A February 29 birthday occurs only in leap years (every 4 years, with century year exceptions). For legal purposes in non-leap years: the US and UK generally recognize February 28 as the legal birthday equivalent; some other countries use March 1. For turning 18 (voting age) or 21 (drinking age) on a leap day in a non-leap year, check your specific jurisdiction — the legal birthday determines when the right applies, and the answer is not universal.

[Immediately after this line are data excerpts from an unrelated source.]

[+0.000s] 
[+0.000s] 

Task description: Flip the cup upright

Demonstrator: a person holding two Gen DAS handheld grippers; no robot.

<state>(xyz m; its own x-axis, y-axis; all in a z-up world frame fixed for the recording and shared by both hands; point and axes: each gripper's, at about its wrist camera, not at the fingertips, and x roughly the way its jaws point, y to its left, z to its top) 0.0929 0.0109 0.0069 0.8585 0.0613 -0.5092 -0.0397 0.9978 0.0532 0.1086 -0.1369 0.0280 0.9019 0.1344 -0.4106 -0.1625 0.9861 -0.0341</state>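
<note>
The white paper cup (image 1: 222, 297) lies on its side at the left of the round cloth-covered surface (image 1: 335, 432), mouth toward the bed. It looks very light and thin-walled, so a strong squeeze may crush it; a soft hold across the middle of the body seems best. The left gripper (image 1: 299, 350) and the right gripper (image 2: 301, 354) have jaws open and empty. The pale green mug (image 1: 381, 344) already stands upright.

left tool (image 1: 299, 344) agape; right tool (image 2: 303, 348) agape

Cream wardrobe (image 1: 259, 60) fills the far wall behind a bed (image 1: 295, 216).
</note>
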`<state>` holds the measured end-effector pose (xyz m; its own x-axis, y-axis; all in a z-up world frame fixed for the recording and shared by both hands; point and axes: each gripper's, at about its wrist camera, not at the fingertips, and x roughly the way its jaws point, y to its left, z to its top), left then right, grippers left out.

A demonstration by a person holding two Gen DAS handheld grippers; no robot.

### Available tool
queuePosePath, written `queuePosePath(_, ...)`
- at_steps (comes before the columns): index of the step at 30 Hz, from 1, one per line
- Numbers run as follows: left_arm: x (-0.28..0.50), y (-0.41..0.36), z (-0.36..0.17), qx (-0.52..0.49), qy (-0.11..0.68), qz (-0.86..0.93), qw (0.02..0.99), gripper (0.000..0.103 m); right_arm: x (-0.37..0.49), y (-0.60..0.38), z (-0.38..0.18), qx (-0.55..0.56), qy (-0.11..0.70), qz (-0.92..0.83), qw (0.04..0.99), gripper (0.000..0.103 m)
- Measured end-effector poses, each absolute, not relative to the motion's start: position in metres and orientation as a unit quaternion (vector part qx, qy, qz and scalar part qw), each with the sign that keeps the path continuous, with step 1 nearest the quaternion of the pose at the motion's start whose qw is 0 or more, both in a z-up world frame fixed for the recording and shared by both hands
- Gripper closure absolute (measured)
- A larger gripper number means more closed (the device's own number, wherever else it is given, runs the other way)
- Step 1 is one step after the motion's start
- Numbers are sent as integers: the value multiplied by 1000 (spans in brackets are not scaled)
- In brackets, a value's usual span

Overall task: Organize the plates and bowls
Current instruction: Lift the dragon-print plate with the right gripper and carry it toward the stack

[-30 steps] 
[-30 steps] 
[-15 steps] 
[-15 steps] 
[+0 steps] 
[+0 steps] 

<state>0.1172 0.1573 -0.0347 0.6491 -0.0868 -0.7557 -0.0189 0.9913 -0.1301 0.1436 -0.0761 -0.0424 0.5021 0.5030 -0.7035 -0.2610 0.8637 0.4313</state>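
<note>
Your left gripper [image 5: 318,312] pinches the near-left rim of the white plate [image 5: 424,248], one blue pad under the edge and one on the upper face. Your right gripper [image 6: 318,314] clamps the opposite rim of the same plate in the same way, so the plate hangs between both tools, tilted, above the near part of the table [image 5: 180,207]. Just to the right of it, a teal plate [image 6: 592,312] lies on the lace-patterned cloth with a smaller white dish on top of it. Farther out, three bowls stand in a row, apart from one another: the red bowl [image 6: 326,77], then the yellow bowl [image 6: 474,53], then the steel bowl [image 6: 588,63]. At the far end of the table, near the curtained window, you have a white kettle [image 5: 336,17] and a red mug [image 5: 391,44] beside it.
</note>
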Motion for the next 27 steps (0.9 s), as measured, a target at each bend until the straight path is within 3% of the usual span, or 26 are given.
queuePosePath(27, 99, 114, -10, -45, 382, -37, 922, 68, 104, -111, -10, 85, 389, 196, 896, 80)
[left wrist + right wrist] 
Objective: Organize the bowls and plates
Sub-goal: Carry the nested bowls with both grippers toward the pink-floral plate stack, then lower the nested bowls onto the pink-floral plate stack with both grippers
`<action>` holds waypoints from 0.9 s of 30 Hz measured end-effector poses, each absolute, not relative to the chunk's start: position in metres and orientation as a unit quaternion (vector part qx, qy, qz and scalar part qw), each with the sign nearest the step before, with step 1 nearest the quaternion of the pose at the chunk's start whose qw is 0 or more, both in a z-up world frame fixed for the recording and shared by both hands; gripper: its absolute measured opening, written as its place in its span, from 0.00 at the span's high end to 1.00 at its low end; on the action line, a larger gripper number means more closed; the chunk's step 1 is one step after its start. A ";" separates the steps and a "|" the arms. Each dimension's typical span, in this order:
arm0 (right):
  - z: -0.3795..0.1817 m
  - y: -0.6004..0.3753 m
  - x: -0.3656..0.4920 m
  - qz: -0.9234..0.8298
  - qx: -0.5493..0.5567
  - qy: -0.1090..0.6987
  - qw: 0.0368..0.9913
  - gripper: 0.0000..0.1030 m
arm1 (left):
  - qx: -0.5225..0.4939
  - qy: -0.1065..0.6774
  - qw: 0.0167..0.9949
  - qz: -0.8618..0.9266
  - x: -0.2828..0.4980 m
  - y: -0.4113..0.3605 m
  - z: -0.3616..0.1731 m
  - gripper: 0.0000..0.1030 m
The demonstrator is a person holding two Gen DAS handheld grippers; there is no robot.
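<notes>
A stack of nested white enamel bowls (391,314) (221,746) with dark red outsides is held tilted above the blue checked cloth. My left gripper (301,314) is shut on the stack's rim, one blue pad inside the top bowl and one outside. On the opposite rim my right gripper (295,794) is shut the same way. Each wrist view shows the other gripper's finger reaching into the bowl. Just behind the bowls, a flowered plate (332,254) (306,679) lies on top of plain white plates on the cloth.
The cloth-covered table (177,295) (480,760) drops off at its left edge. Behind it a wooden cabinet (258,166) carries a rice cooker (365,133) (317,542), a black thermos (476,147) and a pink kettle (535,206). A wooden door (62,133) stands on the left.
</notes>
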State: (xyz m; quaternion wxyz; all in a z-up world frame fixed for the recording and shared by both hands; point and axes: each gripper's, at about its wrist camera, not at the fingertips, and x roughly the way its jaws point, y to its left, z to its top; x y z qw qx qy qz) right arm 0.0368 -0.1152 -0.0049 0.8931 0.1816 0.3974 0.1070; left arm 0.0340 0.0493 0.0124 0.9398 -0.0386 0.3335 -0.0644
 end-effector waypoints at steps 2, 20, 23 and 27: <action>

September 9 through September 20 consistently rank as the most common birthdays in the United States and many Western countries, driven by conception patterns approximately 9 months after the holiday season (mid-November through December). September 9 is often cited as the single most common birthday. The least common natural birthdays are December 25, January 1, and February 29 — the holidays suppress births through elective scheduling, and February 29 only occurs in leap years.

Subtract your birth year from the target year, then adjust by ±1 depending on whether your birthday has occurred yet in the target year. If you were born in June 1990 and want your age in 2050: 2050 − 1990 = 60. If the target date is before June: age is 59. If on or after June: age is 60. For any specific future date, this calculator returns the exact age in years, months, and days.

The birthday paradox states that in a random group of 23 people, there is a 50% probability that two share the same birthday. This seems surprising — with 365 possible birthdays and only 23 people, coincidence feels unlikely. But the math works on pairs, not individuals: 23 people create 23×22/2 = 253 possible pairs, each with a 1/365 chance of matching. At 57 people the probability exceeds 99%. This principle is applied in cryptography (hash collision probability) and is why birthday-based security assumptions are often weaker than they appear.